It’s Eclipse Week and it has been described as a “once in a lifetime” experience for some, especially here in the United States. Certainly, it is an event that comes along rarely and is a day that is marked as a day to remember. I was holding down a button in my car and it said, “Reset Values.” So I’m thinking about days to remember, times that pushed my reset button. Certainly, it’s easy to list marriage and birth of kids. They are clearly important, but I was trying to think about other moments that greatly affected me and reset my values.
When I was 15, I was in my one and only (so far) car accident. I hit another car in an intersection and lost my license for 263 days. Not that I was counting… It was completely my fault as I wasn’t paying attention. But it made me reliant on my parents and friends and I think a better, more aware driver.
When I was a junior in high school, I was selected to be a foreign exchange student through a program called American Field Service. I decided to select a country that would be unique or one not likely to travel to in my life. So I spent three months living with a family in Ghana, a country in west Africa. Definitely reset my values.

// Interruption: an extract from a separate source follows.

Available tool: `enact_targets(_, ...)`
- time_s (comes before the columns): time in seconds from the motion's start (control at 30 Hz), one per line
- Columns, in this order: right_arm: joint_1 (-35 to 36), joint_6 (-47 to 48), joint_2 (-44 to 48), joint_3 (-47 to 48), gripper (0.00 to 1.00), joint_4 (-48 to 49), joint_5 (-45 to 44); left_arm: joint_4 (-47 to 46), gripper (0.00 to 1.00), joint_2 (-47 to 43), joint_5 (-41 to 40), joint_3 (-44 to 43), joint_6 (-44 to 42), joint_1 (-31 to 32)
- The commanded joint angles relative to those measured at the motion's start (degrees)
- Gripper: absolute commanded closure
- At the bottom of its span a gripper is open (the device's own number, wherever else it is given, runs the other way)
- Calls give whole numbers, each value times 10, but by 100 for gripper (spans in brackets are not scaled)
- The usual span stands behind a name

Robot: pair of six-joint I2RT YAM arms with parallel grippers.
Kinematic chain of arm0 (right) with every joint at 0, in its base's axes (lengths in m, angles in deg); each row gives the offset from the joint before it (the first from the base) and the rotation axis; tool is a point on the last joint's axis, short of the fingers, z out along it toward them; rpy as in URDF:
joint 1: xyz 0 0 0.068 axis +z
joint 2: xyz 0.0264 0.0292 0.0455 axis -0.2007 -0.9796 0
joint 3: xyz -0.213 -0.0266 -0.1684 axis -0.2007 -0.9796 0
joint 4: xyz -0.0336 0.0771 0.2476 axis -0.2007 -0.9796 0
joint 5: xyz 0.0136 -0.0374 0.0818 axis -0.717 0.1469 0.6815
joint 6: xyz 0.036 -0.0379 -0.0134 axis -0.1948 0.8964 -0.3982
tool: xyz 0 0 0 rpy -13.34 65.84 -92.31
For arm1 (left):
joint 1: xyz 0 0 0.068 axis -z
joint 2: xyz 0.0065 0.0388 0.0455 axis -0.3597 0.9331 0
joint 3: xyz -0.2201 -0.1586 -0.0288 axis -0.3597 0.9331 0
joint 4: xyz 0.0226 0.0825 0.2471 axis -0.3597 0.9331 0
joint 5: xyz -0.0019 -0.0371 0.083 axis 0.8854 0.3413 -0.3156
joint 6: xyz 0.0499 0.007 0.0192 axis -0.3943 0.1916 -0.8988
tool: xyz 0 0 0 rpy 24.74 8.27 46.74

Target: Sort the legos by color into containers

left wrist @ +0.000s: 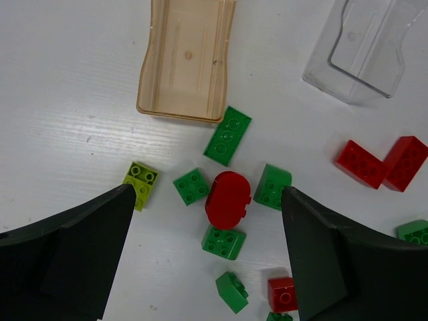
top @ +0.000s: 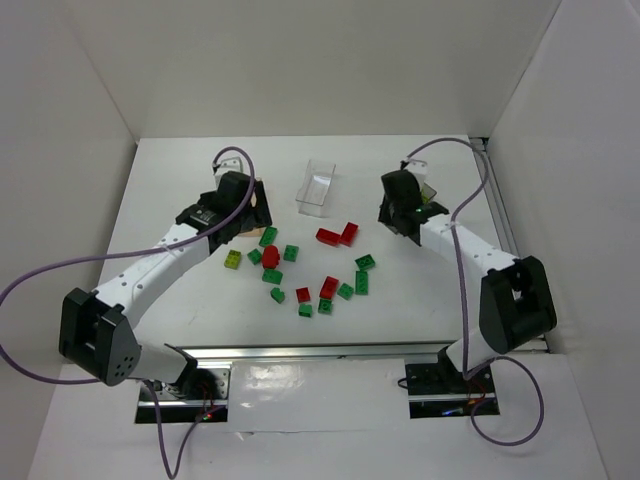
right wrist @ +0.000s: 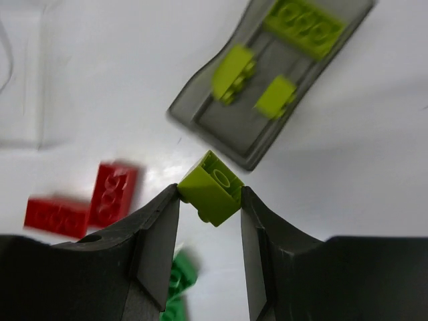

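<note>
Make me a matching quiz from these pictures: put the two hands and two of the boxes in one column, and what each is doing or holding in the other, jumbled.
Column one:
1. tan box
2. dark box
3. left hand
4. right hand

Column two:
A. pinches one yellow-green brick
B. a container with nothing in it
C. open, hovering over a rounded red brick
D. contains three yellow-green bricks

Pairs: 1-B, 2-D, 3-C, 4-A.
</note>
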Motion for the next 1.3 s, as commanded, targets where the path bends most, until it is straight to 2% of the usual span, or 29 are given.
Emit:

In one of my first teaching positions, we took turns as coaches to supervise morning weight lifting. I was driving to school and one of the students and his mom were hit broadside. The other driver missed a four-way stop, but did not miss their car. I was the first on the scene. I was trying to talk to the student and then realized his mom was tucked under the dashboard. The student made it, his mom did not.
Three months later, I was in my first principal position. A sixth grade student was crossing a busy street, an oncoming car didn’t see the stoplight, or the girl. The priest and I had to get the mom from work and bring the mom to the hospital. I’ll never forget that guttural scream when the mom found out her daughter was dead.

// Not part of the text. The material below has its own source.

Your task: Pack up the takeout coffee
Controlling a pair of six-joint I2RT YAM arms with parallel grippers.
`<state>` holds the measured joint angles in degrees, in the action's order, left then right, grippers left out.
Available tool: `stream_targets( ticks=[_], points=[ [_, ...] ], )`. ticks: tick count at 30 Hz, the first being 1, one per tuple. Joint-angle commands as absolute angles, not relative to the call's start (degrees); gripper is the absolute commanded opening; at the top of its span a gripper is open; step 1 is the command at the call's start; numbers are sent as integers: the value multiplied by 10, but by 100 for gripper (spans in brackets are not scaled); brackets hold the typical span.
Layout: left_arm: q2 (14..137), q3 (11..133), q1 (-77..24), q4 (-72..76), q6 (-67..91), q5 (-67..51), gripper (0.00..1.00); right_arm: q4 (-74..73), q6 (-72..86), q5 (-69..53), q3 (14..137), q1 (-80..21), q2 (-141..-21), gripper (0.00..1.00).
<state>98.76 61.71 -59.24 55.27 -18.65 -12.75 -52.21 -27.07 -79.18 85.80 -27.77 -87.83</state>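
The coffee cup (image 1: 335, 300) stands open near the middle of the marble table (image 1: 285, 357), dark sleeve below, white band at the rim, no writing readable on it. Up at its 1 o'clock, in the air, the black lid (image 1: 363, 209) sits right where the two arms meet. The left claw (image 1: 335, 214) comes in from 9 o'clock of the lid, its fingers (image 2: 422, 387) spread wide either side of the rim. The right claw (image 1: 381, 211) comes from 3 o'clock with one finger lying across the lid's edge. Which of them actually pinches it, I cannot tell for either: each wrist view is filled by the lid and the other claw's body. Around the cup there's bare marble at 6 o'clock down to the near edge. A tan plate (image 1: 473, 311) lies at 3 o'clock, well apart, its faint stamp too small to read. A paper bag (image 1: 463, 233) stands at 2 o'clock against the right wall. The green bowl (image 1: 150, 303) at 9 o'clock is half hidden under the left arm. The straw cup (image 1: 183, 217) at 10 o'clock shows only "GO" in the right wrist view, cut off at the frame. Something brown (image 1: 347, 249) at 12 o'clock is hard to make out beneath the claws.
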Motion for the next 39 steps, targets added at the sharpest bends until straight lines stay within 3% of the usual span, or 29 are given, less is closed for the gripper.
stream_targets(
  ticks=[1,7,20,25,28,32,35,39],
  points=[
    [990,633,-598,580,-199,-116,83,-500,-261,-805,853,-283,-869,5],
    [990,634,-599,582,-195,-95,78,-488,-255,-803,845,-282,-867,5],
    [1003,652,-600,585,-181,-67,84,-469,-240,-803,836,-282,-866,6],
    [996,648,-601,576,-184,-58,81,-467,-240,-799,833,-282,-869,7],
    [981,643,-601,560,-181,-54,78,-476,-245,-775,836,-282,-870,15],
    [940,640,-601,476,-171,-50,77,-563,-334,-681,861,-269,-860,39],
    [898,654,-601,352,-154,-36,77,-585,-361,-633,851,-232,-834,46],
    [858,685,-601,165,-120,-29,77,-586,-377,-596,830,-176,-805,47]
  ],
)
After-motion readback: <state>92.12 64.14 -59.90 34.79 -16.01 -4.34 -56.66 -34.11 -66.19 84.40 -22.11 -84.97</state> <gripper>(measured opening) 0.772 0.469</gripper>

Honestly, our family has been fairly void of tragic deaths. But it’s pretty hard to get through life without the death of people close to us. I’ve lost a best friend and when we lose people we interact with and care about it pushes the reset button.
Was in this little thing in 2010 called the earthquake in Haiti. Made me realize how we depend on others. Also, I’ve described it as the first time when I could feel prayers. Push button now.

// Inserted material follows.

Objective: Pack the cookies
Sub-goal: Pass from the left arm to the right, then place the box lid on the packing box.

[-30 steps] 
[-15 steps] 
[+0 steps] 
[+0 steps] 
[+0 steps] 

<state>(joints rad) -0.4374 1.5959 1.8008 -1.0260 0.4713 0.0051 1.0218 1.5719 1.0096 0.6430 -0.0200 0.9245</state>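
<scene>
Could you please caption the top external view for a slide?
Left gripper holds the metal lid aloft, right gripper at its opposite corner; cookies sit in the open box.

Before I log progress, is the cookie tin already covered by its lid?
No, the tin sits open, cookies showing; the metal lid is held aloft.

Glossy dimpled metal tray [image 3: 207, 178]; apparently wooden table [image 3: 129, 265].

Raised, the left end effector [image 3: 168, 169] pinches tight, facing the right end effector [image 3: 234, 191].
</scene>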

About five years ago, I had a major colon resection surgery due to a long history with diverticulitis. Basically diverticula are pockets in the colon that become infected and it’s cured by massive quantities of antibiotics (or losing 18 inches of colon). On a trip to Haiti, a woman come to a clinic and she was suffering from diverticulitis. We had antibiotics, but not ones that are most effective for this condition. So I gave her the meds I had brought along. At the end of our trip I developed the same problem and had to beg the only hospital in the area to dig through their pharmacy. My thought at the time – maybe my tombstone could say, “He gave his meds away.” Many conditions in our world are fixed by a trip to Walgreens, across the world these conditions are life threatening. Reset.
I was riding my bike near the Sioux Falls. I was coming from the “top side” so all I could see was calm water. Calm water —– before a waterfall. It’s just the realization that there will be other days ahead that will reset my values.